Tout d’abord, merci, à la Collectivité de Corse et à Mme Luciani de nous avoir permis de réunir le groupe de personnes ici présent afin d’évoquer l’amélioration du confort d’été dans les écoles et plus généralement les établissements qui dispensent des enseignements.
Nous avons tous été confrontés, de près ou de loin au spectacle désolant d’une cours de récréation qui n’a de rafraichissant que le nom. Plus d’arbres, plus de terre, plus d’eau… mais des tartines de bitume et des piliers de préau capitonnés… Quand préau il y a.
Quand on sait que l’on parle d’inconfort thermique quand la température d’une pièce dépasse 28 degrés et qu’en Corse, la température extérieure atteint régulièrement les 38.

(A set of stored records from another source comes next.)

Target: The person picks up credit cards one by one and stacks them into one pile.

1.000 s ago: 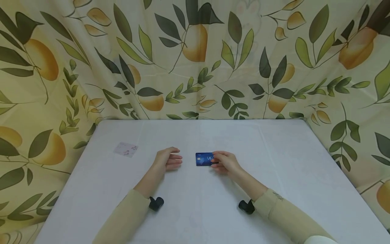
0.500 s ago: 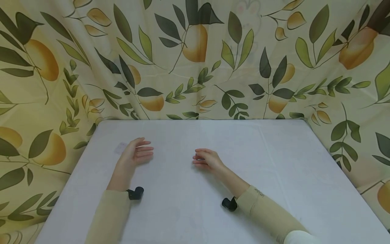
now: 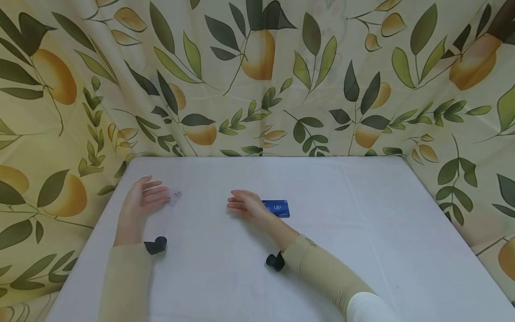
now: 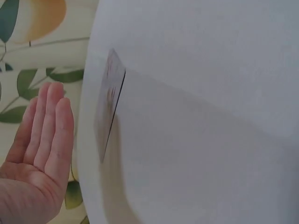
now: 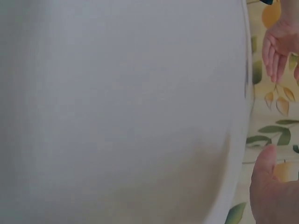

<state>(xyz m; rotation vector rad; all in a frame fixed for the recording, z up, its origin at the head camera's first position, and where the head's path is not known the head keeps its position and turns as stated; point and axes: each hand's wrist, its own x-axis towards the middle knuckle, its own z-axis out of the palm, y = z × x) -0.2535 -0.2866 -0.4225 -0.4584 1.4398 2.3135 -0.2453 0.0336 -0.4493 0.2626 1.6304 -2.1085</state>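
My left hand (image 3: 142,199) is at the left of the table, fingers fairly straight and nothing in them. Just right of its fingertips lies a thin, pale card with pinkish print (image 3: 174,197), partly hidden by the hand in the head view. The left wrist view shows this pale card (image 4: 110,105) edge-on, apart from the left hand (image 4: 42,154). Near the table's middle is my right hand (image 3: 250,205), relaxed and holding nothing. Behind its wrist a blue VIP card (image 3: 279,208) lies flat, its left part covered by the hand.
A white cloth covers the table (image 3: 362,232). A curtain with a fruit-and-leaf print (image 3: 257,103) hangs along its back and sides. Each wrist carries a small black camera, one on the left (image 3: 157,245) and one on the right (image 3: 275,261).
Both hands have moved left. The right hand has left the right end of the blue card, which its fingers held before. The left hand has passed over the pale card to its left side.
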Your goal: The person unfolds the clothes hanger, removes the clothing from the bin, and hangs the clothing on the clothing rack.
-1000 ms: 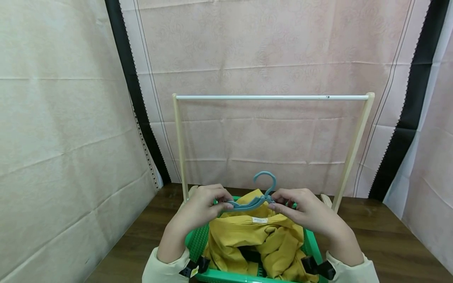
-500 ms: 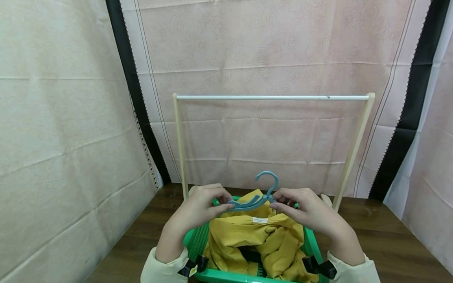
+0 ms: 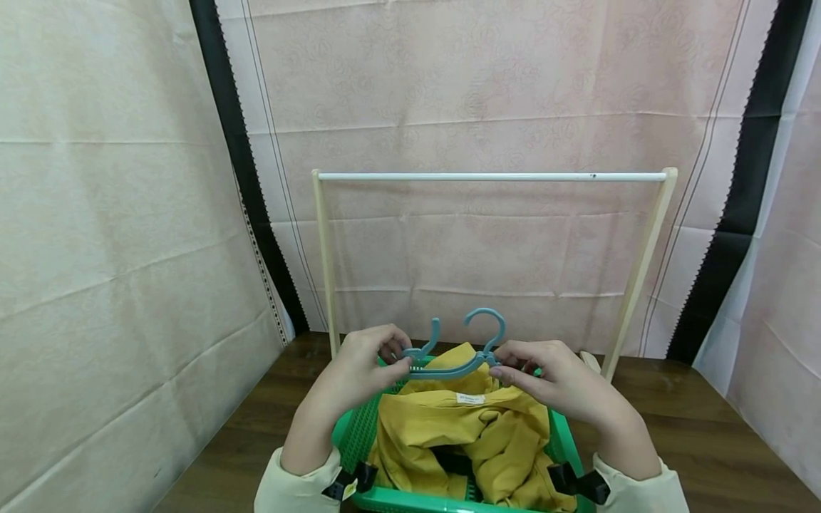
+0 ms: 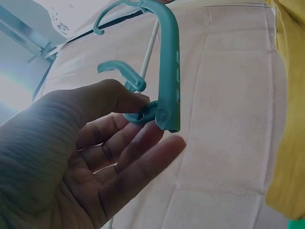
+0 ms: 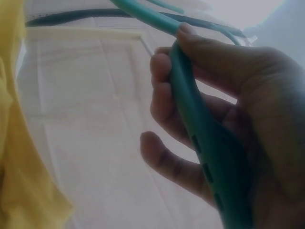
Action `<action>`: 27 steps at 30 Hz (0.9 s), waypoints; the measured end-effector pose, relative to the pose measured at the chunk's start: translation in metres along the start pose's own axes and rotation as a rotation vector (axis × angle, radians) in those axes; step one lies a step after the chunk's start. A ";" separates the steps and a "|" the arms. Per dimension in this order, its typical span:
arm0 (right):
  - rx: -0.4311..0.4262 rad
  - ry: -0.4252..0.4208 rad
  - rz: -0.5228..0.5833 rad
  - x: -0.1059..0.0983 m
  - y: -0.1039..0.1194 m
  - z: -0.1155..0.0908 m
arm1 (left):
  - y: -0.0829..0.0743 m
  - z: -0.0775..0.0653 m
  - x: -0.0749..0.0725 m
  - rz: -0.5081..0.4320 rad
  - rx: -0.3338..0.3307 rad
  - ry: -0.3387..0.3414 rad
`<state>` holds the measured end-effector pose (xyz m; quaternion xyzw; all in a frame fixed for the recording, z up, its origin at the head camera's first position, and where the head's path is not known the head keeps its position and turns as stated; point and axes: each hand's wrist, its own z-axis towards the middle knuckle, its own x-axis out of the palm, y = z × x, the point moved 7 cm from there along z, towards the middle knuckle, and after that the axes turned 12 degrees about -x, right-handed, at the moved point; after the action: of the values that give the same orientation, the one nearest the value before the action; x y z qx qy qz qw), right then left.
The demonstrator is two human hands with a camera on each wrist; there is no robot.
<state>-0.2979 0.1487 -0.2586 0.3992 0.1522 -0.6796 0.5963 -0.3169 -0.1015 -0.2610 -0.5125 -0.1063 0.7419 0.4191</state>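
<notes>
A blue folding clothes hanger point(image 3: 449, 372) is held level over the heap of yellow clothing point(image 3: 423, 427), hook upward. My left hand point(image 3: 368, 363) pinches its left end between thumb and fingers; there a short hinged piece point(image 4: 121, 71) sticks up from the arm. At the base of the hook, my right hand point(image 3: 545, 370) grips the hanger between thumb and fingertips. In the right wrist view the hanger's slotted right arm point(image 5: 190, 100) runs down along the palm. The clothing has a white label point(image 3: 470, 399) at its collar.
The clothing lies in a green plastic basket point(image 3: 354, 438) on a dark wooden table point(image 3: 667, 427). Behind it stands a rack with a white crossbar point(image 3: 487, 177) and cream posts point(image 3: 641, 278). Pale fabric point(image 3: 500, 85) hangs at the back and sides.
My left hand has shifted slightly left and up at the hanger's end, and the short hinged piece has swung from lying along the arm to upright. My right hand stays about where it was.
</notes>
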 end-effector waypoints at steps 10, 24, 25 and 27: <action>0.081 0.001 -0.066 -0.006 -0.004 -0.005 | 0.010 0.000 -0.017 -0.060 -0.091 -0.129; 0.053 -0.043 -0.021 -0.014 -0.007 -0.011 | 0.005 -0.005 -0.029 -0.072 0.023 -0.161; 0.061 -0.034 -0.022 -0.014 -0.008 -0.011 | 0.002 -0.006 -0.031 -0.062 0.045 -0.205; 0.083 -0.001 -0.031 -0.010 -0.009 -0.011 | -0.009 -0.008 -0.032 -0.034 0.106 -0.286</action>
<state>-0.3024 0.1650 -0.2602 0.4207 0.1298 -0.6947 0.5688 -0.3012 -0.1216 -0.2379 -0.3768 -0.1343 0.8048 0.4385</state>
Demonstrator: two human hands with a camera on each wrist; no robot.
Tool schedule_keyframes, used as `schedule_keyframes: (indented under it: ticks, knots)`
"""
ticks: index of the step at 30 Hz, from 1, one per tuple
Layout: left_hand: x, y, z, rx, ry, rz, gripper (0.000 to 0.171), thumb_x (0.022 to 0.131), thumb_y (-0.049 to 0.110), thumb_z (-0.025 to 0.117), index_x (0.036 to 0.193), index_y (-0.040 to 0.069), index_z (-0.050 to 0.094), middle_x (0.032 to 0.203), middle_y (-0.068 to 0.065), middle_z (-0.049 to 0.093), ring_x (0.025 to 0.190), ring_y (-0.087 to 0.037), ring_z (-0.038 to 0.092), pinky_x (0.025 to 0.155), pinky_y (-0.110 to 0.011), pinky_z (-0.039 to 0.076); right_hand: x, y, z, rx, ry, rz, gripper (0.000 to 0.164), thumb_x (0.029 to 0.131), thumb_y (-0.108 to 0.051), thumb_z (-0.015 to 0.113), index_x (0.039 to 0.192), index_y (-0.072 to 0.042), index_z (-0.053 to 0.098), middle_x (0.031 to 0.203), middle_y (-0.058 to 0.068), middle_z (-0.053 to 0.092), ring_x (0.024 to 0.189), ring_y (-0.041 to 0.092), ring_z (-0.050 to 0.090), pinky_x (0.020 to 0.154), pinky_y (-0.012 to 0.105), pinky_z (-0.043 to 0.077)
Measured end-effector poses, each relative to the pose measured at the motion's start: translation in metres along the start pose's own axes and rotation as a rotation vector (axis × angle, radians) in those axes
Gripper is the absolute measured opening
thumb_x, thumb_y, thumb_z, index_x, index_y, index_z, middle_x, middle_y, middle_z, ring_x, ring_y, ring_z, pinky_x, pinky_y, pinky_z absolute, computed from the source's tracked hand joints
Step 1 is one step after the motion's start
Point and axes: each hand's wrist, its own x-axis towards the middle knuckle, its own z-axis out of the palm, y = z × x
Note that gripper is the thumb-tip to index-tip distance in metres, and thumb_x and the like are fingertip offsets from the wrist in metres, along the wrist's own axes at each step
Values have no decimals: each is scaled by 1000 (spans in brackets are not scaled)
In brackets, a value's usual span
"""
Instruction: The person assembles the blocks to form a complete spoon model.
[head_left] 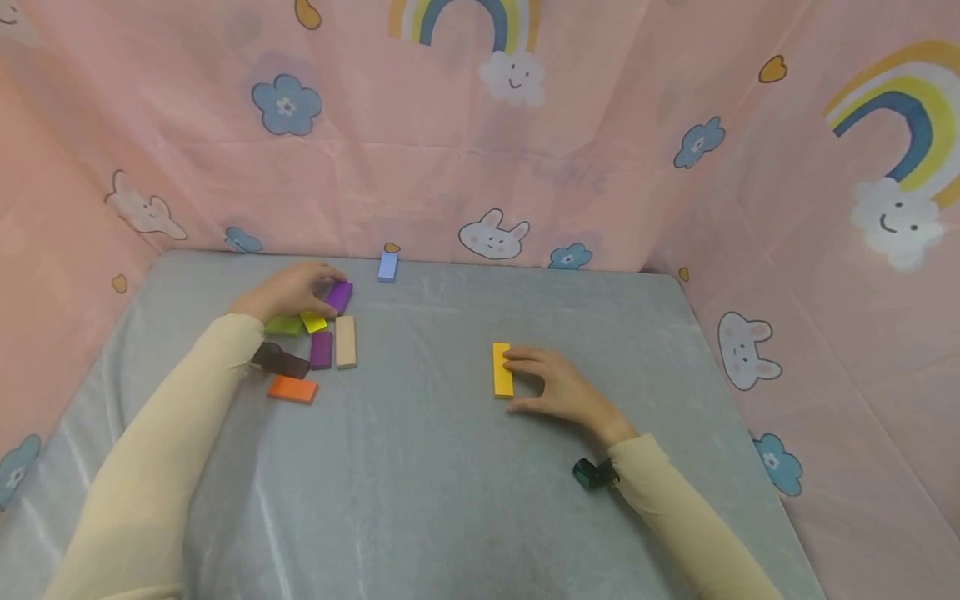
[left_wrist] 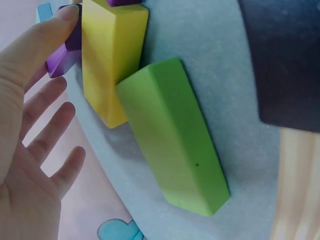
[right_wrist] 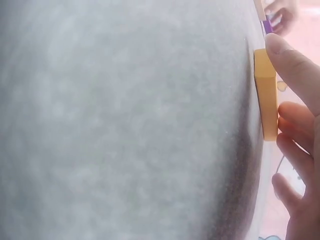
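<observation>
On the left of the table, my left hand (head_left: 283, 292) pinches a purple block (head_left: 340, 298) between thumb and fingers. The left wrist view shows the thumb against that purple block (left_wrist: 64, 61). Under and beside this hand lie a green block (head_left: 285, 327), a bright yellow block (head_left: 315, 322), a second purple block (head_left: 321, 350) and a beige block (head_left: 346, 342). Right of the middle, my right hand (head_left: 562, 390) has its fingertips at the right edge of an orange-yellow block (head_left: 501, 371). Its thumb sits just off the block's near end, with the fingers loosely bent.
A light blue block (head_left: 387, 267) lies by the table's back edge. Near the left wrist are a dark brown block (head_left: 292, 364) and an orange block (head_left: 293, 389). Grey cloth (head_left: 420, 467) covers the table, and a pink printed curtain (head_left: 420, 183) hangs behind and at both sides.
</observation>
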Motion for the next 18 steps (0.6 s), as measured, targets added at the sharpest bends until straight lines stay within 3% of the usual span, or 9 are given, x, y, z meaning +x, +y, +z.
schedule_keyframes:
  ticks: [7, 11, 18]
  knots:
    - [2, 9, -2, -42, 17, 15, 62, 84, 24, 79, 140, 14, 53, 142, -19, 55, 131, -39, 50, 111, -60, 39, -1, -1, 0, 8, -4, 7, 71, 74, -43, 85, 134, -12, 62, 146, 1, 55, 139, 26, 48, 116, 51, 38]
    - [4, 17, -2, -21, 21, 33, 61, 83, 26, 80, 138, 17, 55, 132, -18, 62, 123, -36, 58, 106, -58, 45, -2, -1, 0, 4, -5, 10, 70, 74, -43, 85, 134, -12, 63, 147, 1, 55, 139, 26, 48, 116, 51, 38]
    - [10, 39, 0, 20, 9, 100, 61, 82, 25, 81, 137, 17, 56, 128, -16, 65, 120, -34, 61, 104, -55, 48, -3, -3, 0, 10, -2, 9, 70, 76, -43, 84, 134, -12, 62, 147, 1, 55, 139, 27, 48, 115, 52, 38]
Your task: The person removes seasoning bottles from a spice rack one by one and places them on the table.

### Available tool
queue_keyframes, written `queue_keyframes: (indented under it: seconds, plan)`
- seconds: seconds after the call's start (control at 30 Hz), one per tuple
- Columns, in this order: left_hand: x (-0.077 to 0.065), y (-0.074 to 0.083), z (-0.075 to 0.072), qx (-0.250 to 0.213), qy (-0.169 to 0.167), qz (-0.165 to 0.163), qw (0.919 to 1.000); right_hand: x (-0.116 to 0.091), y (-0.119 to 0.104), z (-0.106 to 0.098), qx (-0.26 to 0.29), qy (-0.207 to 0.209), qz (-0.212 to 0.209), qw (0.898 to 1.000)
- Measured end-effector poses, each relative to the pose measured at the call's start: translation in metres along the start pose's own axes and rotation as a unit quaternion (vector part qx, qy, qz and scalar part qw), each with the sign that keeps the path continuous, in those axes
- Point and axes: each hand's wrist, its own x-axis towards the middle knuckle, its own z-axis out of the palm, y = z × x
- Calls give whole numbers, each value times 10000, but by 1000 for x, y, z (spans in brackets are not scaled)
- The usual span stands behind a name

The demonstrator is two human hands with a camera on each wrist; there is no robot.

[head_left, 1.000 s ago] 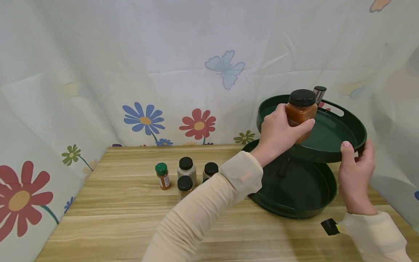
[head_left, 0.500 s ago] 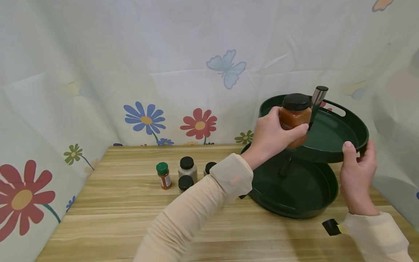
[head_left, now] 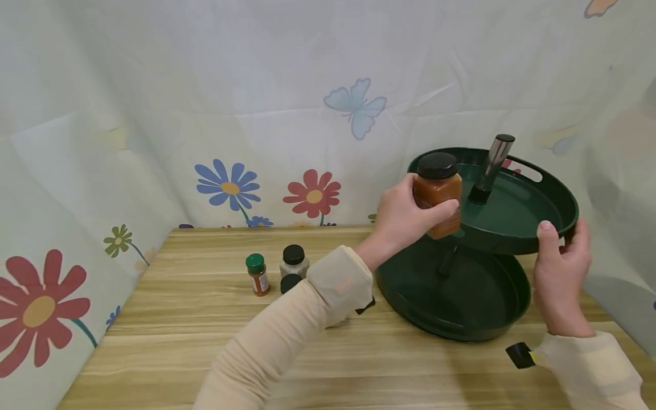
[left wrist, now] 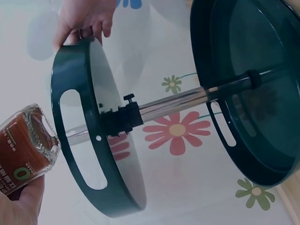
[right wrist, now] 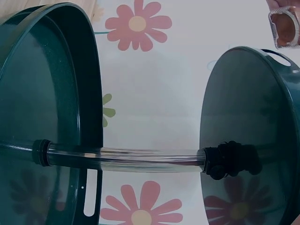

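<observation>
My left hand grips a square spice jar with a black lid and orange-brown contents. It holds the jar over the near left rim of a dark green upper tray. In the left wrist view the jar's clear base appears close to that tray. With the thumb on the rim and fingers below, my right hand holds the tray's right side. A metal pole runs through the upper tray down to a larger green lower tray. The upper tray tilts slightly.
Left of the trays, a small green-capped spice bottle and black-lidded jars, one pale, stand on the wooden table. My left sleeve hides part of that group. A flower-printed curtain hangs behind.
My left hand has moved left and slightly down with the spice jar, from over the upper tray's middle to its left rim, uncovering the pole. My right hand stays on the tray.
</observation>
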Motion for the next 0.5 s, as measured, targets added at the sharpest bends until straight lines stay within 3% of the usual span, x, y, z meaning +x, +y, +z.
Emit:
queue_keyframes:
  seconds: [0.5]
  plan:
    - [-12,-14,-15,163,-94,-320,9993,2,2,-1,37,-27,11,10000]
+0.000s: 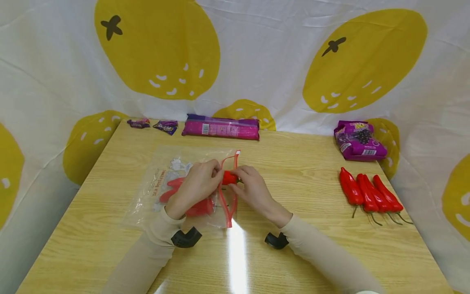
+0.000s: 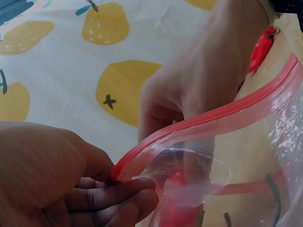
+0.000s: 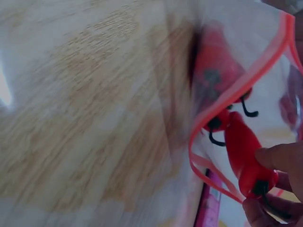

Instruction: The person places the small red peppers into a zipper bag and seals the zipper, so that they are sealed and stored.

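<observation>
A clear zip bag [image 1: 141,206] with a red zip edge lies on the table, its mouth spread open toward the right. Several red peppers [image 1: 200,208] are inside it. My left hand [image 1: 198,183] pinches the red rim [image 2: 199,124] of the bag between thumb and fingers. At the mouth, my right hand [image 1: 255,190] grips another red pepper [image 3: 248,158] near its stem end. The pepper's tip points into the bag, beside the stems of the peppers inside.
Several red peppers [image 1: 367,194] lie in a row at the right. Behind them sits a purple grape packet [image 1: 361,141]. A long purple packet [image 1: 222,127] and two small purple wrapped sweets [image 1: 166,126] lie along the back edge, by a fruit-print curtain [image 1: 264,61].
</observation>
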`<state>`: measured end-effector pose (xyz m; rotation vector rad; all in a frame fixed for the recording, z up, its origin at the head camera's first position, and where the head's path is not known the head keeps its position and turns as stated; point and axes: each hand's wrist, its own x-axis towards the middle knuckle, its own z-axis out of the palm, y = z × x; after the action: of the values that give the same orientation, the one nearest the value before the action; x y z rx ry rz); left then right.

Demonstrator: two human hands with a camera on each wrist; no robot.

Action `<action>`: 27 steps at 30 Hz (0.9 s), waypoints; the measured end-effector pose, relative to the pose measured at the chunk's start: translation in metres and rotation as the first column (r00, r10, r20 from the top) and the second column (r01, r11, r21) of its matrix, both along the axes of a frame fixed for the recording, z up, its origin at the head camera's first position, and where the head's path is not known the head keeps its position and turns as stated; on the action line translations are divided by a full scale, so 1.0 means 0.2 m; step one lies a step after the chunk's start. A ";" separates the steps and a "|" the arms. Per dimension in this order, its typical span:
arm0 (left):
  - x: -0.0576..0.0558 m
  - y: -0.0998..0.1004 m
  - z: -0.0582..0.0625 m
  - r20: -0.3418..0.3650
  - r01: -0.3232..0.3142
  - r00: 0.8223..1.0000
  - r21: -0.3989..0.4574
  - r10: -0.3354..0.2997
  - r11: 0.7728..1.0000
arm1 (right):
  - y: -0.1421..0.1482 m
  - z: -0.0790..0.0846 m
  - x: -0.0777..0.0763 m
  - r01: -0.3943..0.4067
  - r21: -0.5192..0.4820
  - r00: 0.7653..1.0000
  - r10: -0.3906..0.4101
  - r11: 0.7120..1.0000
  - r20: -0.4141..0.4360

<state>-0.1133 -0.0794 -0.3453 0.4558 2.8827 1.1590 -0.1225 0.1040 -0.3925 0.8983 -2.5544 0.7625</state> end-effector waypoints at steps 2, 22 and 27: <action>0.00 0.00 0.00 -0.006 -0.004 1.000 -0.006 0.004 1.000 | -0.03 -0.02 -0.01 -0.010 0.003 1.000 0.010 1.000 -0.013; 0.00 -0.01 -0.01 -0.182 0.047 0.982 -0.009 -0.048 0.999 | -0.26 -0.10 -0.07 0.059 -0.007 0.987 -0.057 0.998 0.149; 0.00 -0.01 -0.01 -0.180 0.041 0.983 -0.008 -0.042 0.999 | -0.27 -0.11 -0.09 0.060 -0.013 0.984 -0.057 0.998 0.167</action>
<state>-0.1140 -0.0811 -0.3467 0.6499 3.0093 1.1625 -0.1396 0.0503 -0.4141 0.7801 -2.7001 0.8749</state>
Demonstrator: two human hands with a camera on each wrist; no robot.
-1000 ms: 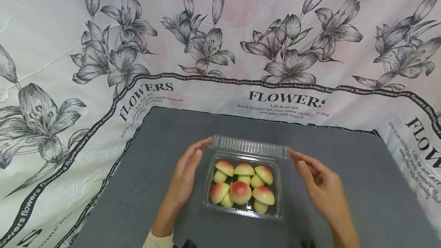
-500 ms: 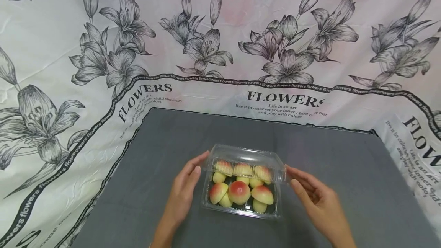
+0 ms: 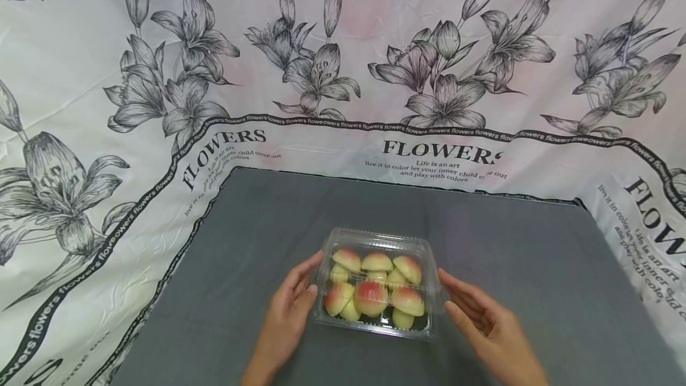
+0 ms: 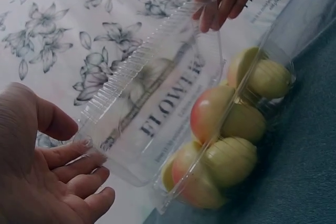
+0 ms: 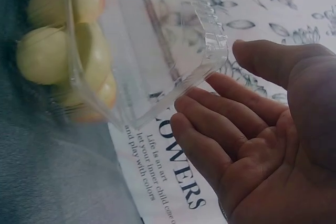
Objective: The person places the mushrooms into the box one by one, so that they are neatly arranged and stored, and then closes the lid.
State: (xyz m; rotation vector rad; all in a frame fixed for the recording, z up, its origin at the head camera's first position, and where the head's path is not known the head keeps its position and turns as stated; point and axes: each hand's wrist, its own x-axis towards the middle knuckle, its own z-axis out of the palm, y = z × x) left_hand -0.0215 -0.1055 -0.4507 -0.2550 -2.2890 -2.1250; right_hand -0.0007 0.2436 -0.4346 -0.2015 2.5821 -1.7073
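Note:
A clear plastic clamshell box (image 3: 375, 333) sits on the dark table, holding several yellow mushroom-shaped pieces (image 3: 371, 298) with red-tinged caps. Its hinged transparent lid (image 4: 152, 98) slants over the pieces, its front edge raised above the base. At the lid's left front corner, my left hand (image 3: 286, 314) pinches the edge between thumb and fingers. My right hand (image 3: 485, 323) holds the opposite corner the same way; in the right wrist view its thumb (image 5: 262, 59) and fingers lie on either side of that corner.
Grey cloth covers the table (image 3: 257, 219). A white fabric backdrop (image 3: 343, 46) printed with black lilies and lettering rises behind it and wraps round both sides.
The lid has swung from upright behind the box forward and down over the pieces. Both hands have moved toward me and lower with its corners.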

C’est un peu comme quand les réseaux sociaux comparent le vestiaire de l’homme des années 60 à celui d’aujourd’hui… on ne peut s’empêcher de se dire : que s’est-il passé ?
Plus sérieusement, on parle ici de lieux de transmission, de savoirs, de connaissance. On parle d’enfants, d’adolescents, d’énergies à canaliser…
Il existe des gestes simples à adopter, des comportements de projet vertueux qui permettent sobrement de re placer le bien être des usagers au centre du débat.